**Activity**
Check the records below line by line. Give the count of lines with "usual", and nothing else.

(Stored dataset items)
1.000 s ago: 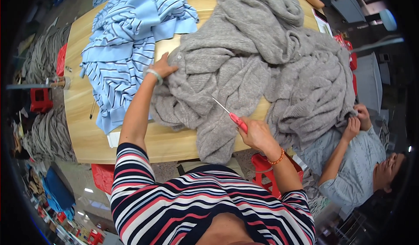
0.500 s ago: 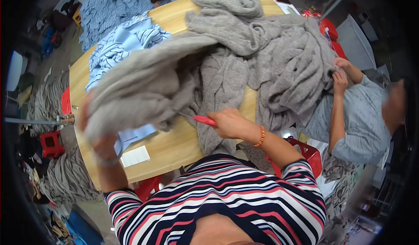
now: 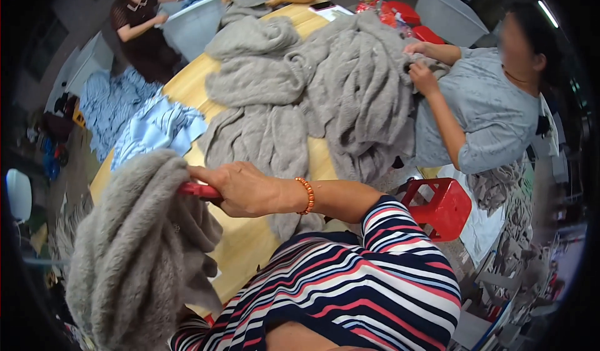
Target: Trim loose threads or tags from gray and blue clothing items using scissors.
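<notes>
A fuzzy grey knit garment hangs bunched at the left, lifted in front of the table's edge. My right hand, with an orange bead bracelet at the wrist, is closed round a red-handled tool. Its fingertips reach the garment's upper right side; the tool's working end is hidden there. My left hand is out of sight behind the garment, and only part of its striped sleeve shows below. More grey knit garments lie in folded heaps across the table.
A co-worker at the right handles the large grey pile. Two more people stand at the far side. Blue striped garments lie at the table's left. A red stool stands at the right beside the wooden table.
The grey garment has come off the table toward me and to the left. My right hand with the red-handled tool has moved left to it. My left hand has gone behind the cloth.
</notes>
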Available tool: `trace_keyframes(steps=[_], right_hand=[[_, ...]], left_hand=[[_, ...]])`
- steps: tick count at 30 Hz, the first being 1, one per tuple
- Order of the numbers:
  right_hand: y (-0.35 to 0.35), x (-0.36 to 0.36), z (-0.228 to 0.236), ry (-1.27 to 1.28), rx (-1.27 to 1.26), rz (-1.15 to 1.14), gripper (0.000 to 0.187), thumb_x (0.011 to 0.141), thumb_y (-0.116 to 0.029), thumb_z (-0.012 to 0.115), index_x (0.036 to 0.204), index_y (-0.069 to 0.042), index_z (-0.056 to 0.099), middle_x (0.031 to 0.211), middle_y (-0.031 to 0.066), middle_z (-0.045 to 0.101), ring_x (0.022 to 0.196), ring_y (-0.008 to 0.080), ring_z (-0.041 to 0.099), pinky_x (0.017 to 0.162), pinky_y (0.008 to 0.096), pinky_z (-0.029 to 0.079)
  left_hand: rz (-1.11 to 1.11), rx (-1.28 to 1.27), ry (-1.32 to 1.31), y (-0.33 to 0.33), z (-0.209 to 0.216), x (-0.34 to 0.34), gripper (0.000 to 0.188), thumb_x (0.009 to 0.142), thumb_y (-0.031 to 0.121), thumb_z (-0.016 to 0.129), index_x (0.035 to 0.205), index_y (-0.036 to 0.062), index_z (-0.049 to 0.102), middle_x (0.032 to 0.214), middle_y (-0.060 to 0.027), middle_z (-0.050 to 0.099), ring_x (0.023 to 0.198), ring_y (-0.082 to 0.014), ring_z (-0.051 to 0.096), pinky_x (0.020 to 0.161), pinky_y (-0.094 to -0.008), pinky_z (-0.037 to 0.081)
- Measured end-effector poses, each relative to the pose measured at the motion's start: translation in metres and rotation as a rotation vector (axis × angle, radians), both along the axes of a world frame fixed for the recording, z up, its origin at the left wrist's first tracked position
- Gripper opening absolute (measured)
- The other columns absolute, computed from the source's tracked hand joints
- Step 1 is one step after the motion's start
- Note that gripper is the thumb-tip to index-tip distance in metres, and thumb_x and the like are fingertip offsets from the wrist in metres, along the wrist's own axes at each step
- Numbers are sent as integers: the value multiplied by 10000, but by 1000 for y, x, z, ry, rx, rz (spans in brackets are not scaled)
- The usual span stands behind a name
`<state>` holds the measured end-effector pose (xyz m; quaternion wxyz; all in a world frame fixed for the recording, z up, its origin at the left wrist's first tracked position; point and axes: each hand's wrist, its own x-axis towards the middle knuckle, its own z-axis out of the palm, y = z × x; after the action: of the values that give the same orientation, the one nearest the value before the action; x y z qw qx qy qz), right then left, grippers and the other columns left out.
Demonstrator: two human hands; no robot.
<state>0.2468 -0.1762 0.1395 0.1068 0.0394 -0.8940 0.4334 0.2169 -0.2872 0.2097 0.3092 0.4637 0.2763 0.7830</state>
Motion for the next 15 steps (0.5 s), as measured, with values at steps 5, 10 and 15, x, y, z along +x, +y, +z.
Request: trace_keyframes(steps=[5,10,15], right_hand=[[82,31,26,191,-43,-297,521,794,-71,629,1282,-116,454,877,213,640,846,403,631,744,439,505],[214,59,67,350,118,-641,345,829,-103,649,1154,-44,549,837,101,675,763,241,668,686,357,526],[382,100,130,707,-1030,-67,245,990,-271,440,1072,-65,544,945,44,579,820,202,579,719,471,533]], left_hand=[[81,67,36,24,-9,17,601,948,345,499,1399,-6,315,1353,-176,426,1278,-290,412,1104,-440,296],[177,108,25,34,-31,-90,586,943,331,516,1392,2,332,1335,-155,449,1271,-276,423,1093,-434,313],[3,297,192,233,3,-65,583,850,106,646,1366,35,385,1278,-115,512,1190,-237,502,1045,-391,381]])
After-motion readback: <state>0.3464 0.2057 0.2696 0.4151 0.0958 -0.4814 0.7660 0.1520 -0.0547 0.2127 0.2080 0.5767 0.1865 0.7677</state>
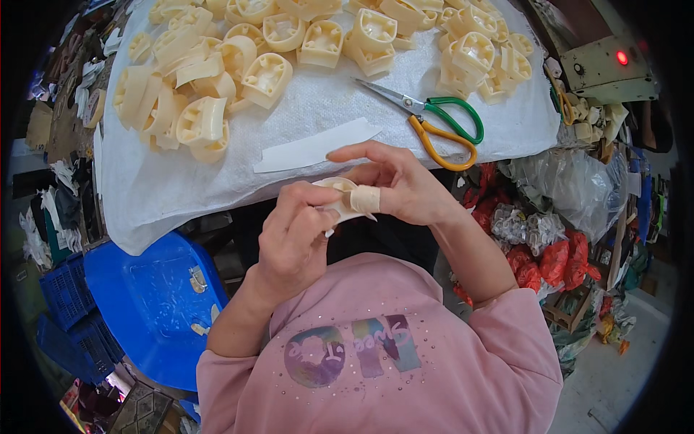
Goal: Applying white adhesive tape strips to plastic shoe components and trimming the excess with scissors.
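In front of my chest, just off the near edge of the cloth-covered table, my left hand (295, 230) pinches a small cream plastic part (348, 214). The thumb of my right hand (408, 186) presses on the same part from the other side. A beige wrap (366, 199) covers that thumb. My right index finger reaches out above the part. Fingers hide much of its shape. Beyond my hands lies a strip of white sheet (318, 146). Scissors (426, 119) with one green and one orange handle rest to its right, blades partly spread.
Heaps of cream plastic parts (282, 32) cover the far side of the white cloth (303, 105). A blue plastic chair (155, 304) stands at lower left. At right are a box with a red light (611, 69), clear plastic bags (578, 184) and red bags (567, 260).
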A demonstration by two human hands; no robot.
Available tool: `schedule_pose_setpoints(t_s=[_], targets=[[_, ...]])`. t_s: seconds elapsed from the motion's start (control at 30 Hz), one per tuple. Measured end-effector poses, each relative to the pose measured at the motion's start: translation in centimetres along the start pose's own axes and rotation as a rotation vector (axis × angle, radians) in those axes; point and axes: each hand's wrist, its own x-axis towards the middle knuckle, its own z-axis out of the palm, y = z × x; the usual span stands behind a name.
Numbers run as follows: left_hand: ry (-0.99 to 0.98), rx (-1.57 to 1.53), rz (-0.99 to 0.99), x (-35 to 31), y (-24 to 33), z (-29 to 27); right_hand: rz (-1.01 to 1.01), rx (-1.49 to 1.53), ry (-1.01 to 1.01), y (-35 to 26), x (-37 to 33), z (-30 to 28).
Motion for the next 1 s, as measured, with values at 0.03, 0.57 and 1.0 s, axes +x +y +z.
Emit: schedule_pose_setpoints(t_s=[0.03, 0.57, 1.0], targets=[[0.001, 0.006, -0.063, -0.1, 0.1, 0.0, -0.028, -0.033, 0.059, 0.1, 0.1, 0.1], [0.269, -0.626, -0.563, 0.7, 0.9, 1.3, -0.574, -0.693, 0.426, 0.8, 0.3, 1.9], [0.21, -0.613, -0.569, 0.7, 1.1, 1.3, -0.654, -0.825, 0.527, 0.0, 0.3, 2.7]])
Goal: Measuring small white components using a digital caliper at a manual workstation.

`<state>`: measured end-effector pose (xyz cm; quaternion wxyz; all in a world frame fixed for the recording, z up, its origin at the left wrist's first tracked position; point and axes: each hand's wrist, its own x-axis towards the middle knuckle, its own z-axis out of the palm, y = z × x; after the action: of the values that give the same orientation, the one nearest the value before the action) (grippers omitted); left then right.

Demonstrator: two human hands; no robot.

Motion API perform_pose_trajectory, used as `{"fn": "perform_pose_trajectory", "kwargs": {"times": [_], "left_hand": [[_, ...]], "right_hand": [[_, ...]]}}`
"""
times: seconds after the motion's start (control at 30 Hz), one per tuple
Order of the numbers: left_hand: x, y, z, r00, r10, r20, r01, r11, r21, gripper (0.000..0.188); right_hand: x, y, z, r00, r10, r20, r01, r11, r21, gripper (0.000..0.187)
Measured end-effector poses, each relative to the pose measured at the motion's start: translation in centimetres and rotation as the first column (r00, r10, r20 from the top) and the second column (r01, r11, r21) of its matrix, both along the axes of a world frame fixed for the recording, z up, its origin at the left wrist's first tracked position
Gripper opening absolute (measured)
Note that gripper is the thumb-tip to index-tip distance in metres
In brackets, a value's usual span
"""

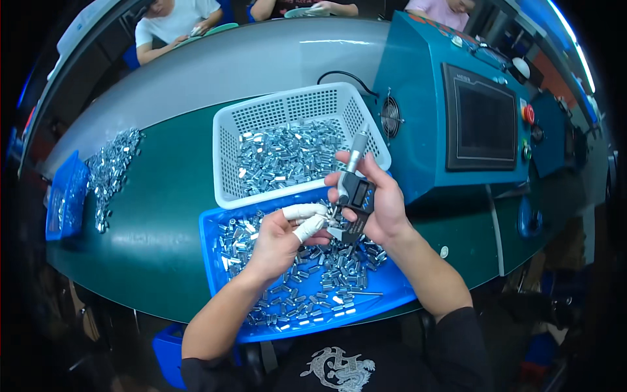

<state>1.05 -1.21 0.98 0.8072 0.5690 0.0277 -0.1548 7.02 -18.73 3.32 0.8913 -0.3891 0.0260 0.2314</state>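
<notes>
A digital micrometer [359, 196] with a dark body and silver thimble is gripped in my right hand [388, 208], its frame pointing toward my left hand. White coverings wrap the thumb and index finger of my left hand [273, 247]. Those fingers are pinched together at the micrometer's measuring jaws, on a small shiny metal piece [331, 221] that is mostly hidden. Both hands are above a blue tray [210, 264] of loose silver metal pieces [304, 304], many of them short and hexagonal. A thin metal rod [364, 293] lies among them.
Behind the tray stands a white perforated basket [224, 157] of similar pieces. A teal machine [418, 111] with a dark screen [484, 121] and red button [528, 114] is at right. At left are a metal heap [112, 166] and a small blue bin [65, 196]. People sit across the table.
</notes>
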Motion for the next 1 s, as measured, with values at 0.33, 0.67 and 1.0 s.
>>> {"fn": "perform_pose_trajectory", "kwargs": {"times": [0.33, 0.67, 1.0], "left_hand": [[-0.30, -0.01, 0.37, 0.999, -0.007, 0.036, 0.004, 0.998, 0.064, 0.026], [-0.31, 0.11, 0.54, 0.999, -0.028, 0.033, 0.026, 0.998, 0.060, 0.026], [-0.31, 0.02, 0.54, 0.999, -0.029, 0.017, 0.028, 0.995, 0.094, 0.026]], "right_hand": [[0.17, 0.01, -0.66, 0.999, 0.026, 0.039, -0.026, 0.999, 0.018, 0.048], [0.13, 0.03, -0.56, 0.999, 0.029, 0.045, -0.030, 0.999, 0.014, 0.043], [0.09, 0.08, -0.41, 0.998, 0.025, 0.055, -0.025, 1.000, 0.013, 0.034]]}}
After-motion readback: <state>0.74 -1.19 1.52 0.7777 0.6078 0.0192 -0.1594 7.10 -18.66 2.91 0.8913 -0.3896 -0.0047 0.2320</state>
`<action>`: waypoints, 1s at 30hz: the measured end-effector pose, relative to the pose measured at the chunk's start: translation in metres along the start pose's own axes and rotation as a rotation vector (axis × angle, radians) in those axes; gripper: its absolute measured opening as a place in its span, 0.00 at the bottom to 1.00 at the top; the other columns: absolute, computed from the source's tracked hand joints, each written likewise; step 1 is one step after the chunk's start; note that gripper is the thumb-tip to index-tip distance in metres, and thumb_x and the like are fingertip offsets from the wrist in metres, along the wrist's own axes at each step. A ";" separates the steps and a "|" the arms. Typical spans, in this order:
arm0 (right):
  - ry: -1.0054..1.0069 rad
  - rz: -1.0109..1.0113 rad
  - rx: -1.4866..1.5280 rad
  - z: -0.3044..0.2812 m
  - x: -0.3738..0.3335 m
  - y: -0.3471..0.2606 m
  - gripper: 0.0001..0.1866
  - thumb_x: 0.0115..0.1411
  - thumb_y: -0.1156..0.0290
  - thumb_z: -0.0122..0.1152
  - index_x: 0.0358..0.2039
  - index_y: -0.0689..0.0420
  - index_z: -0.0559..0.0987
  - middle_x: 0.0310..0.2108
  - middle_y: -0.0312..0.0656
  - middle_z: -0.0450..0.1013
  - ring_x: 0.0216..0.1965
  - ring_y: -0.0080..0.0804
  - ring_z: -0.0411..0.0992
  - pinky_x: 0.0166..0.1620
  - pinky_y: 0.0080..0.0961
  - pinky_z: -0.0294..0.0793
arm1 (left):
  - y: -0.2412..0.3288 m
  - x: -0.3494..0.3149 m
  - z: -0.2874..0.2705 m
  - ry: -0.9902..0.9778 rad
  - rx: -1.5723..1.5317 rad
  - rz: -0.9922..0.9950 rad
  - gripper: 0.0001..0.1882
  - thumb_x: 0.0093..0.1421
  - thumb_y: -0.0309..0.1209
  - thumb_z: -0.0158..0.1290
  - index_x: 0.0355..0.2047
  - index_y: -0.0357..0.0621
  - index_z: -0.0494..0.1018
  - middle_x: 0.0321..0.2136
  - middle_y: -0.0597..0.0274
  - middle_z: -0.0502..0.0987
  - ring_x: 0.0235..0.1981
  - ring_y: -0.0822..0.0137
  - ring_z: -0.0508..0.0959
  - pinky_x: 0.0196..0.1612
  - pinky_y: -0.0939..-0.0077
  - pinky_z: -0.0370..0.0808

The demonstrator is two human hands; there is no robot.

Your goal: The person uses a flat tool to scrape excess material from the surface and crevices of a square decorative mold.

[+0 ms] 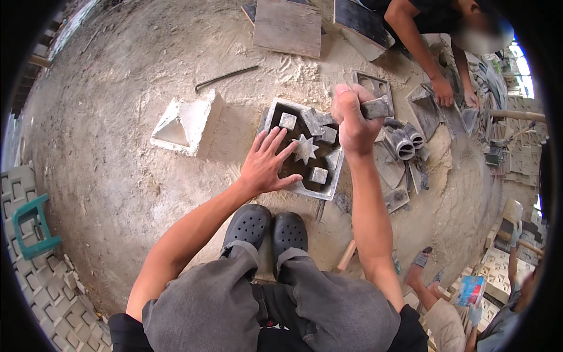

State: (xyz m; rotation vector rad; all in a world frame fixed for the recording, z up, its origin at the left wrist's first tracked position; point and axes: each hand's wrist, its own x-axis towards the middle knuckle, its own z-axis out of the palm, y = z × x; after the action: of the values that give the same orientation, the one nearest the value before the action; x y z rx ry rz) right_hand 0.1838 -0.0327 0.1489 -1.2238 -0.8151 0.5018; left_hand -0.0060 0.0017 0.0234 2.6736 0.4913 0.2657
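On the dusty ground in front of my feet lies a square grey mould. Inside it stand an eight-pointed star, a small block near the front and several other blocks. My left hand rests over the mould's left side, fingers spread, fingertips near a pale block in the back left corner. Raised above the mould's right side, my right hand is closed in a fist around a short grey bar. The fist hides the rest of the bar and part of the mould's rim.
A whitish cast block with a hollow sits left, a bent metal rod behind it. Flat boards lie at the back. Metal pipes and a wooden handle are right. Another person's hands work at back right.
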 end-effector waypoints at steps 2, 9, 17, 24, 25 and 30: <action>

**Answer**
3